INSTRUCTIONS FOR THE TASK —
Can the data below be echoed back word for word?

************

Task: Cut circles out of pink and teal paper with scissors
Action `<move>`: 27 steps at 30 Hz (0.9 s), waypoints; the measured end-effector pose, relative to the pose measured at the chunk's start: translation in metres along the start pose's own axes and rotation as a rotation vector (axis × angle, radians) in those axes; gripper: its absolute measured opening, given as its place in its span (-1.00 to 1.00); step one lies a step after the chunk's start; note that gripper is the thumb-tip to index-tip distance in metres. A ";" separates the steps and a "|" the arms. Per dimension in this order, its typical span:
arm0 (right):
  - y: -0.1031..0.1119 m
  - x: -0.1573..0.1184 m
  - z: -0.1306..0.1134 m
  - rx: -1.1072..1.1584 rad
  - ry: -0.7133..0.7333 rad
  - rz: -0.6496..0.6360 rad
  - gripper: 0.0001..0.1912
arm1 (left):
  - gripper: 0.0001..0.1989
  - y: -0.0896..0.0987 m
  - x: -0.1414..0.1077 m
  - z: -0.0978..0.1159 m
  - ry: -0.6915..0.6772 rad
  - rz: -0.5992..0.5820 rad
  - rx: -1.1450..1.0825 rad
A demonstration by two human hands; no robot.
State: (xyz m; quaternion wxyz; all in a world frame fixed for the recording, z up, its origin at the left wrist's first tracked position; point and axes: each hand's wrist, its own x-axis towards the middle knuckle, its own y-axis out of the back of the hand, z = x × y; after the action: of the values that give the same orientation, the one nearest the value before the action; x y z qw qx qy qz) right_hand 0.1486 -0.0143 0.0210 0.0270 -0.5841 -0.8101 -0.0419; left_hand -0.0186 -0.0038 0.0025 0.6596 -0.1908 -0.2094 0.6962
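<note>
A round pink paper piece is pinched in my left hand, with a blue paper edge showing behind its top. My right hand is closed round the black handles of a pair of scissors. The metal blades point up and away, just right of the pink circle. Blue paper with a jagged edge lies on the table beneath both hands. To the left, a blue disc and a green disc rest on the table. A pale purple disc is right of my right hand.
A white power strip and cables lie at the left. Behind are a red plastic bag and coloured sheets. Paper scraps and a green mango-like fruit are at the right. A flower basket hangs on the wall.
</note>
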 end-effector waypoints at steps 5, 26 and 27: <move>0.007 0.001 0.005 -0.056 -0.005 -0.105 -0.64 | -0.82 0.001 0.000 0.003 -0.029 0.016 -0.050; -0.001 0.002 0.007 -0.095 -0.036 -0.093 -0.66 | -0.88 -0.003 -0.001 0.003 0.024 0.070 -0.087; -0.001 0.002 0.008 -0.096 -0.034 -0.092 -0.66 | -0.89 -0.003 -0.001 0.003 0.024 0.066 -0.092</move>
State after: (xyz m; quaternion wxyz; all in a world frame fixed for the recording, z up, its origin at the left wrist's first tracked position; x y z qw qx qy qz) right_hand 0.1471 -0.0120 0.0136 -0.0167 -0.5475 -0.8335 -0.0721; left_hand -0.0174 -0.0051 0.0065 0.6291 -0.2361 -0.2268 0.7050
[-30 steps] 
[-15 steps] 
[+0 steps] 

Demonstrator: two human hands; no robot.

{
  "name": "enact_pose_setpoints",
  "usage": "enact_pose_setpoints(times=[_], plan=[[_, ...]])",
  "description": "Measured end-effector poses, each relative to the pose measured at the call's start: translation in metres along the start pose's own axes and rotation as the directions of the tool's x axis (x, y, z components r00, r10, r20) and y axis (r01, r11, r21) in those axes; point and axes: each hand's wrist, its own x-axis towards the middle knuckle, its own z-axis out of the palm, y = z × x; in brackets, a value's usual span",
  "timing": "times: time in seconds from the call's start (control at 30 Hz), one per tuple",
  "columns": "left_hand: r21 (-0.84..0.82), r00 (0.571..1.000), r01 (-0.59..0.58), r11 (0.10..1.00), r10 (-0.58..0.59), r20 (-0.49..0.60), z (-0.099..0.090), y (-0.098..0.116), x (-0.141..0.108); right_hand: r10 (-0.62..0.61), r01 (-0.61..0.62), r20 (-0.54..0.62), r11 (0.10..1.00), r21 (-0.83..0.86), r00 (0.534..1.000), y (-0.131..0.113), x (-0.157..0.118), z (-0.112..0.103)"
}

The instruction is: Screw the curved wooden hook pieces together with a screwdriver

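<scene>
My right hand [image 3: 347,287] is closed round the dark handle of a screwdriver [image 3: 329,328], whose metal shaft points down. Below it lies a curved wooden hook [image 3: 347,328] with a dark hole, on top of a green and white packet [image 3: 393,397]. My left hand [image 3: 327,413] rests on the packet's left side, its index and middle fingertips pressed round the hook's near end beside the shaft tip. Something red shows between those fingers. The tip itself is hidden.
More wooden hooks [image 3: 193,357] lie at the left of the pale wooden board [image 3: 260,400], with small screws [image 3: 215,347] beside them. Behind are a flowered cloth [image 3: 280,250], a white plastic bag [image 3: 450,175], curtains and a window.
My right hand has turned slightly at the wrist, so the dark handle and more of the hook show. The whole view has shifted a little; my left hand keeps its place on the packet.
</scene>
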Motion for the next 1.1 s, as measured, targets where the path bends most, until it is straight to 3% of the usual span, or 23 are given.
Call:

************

WRITTEN REPLY —
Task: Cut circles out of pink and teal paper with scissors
Action `<move>`: 27 steps at 30 Hz (0.9 s), waypoints; the measured end-effector pose, relative to the pose measured at the chunk's start: translation in metres along the start pose's own axes and rotation as a rotation vector (axis × angle, radians) in those axes; gripper: its absolute measured opening, given as its place in its span (-1.00 to 1.00); step one lies a step after the chunk's start; note that gripper is the thumb-tip to index-tip distance in metres. A ";" separates the steps and a "|" the arms. Per dimension in this order, its typical span:
arm0 (right):
  - y: -0.1031..0.1119 m
  - x: -0.1573..0.1184 m
  - z: -0.1306..0.1134 m
  - rx: -1.1072..1.1584 rad
  - ry: -0.7133..0.7333 rad
  - rz: -0.6496..0.6360 rad
  - gripper: 0.0001..0.1912
arm1 (left):
  - gripper: 0.0001..0.1989
  - y: -0.0896..0.0987 m
  - x: -0.1414..0.1077 m
  - z: -0.0978..0.1159 m
  - ry: -0.6915..0.6772 rad
  - rz: -0.5992..0.5820 rad
  - rx: -1.1450..1.0825 rad
A demonstration by two human hands; no robot.
State: (xyz m; quaternion wxyz; all in a world frame fixed for the recording, z up, its origin at the left wrist's first tracked position; point and axes: each hand's wrist, its own x-axis towards the middle knuckle, its own y-axis out of the back of the hand, z = x × y; after the action: of the values that give the same orientation, the one nearest the value before the action; x y z qw qx qy qz) right_hand 0.1486 -0.0143 0.0210 0.0270 -0.5841 -0.8101 -0.0419; left_hand -0.0186 -0.0038 0.0025 0.6596 -0.1908 -0.2094 0.6962
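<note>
A round pink paper piece is pinched in my left hand, with a blue paper edge showing behind its top. My right hand is closed round the black handles of a pair of scissors. The metal blades point up and away, just right of the pink circle. Blue paper with a jagged edge lies on the table beneath both hands. To the left, a blue disc and a green disc rest on the table. A pale purple disc is right of my right hand.
A white power strip and cables lie at the left. Behind are a red plastic bag and coloured sheets. Paper scraps and a green mango-like fruit are at the right. A flower basket hangs on the wall.
</note>
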 end-effector waypoints at steps 5, 26 and 27: <move>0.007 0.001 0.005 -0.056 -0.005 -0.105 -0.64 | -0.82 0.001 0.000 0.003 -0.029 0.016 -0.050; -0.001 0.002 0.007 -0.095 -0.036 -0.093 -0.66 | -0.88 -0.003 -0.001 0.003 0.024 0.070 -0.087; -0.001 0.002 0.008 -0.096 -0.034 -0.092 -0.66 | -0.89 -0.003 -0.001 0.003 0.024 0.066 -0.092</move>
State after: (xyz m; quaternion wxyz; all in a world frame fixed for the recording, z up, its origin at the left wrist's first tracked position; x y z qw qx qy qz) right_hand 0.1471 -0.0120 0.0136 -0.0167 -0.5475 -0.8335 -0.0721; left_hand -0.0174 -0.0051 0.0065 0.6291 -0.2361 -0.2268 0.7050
[-30 steps] 
[-15 steps] 
[+0 steps] 

Demonstrator: two human hands; no robot.

{
  "name": "enact_pose_setpoints",
  "usage": "enact_pose_setpoints(times=[_], plan=[[_, ...]])",
  "description": "Measured end-effector poses, each relative to the pose measured at the call's start: translation in metres along the start pose's own axes and rotation as the directions of the tool's x axis (x, y, z components r00, r10, r20) and y axis (r01, r11, r21) in those axes; point and axes: each hand's wrist, its own x-axis towards the middle knuckle, its own z-axis out of the palm, y = z × x; in brackets, a value's usual span",
  "timing": "times: time in seconds from the call's start (control at 30 Hz), one per tuple",
  "columns": "left_hand: r21 (-0.84..0.82), r00 (0.571..1.000), r01 (-0.59..0.58), r11 (0.10..1.00), r10 (-0.58..0.59), r20 (-0.49..0.60), z (-0.099..0.090), y (-0.098..0.116), x (-0.141..0.108); right_hand: r10 (-0.62..0.61), r01 (-0.61..0.62), r20 (-0.54..0.62), r11 (0.10..1.00), r21 (-0.83..0.86), r00 (0.534..1.000), y (-0.131..0.113), x (-0.157..0.118), z (-0.112..0.103)"
}

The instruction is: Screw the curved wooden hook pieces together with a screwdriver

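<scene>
My right hand [image 3: 347,287] is closed round the dark handle of a screwdriver [image 3: 329,328], whose metal shaft points down. Below it lies a curved wooden hook [image 3: 347,328] with a dark hole, on top of a green and white packet [image 3: 393,397]. My left hand [image 3: 327,413] rests on the packet's left side, its index and middle fingertips pressed round the hook's near end beside the shaft tip. Something red shows between those fingers. The tip itself is hidden.
More wooden hooks [image 3: 193,357] lie at the left of the pale wooden board [image 3: 260,400], with small screws [image 3: 215,347] beside them. Behind are a flowered cloth [image 3: 280,250], a white plastic bag [image 3: 450,175], curtains and a window.
My right hand has turned slightly at the wrist, so the dark handle and more of the hook show. The whole view has shifted a little; my left hand keeps its place on the packet.
</scene>
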Motion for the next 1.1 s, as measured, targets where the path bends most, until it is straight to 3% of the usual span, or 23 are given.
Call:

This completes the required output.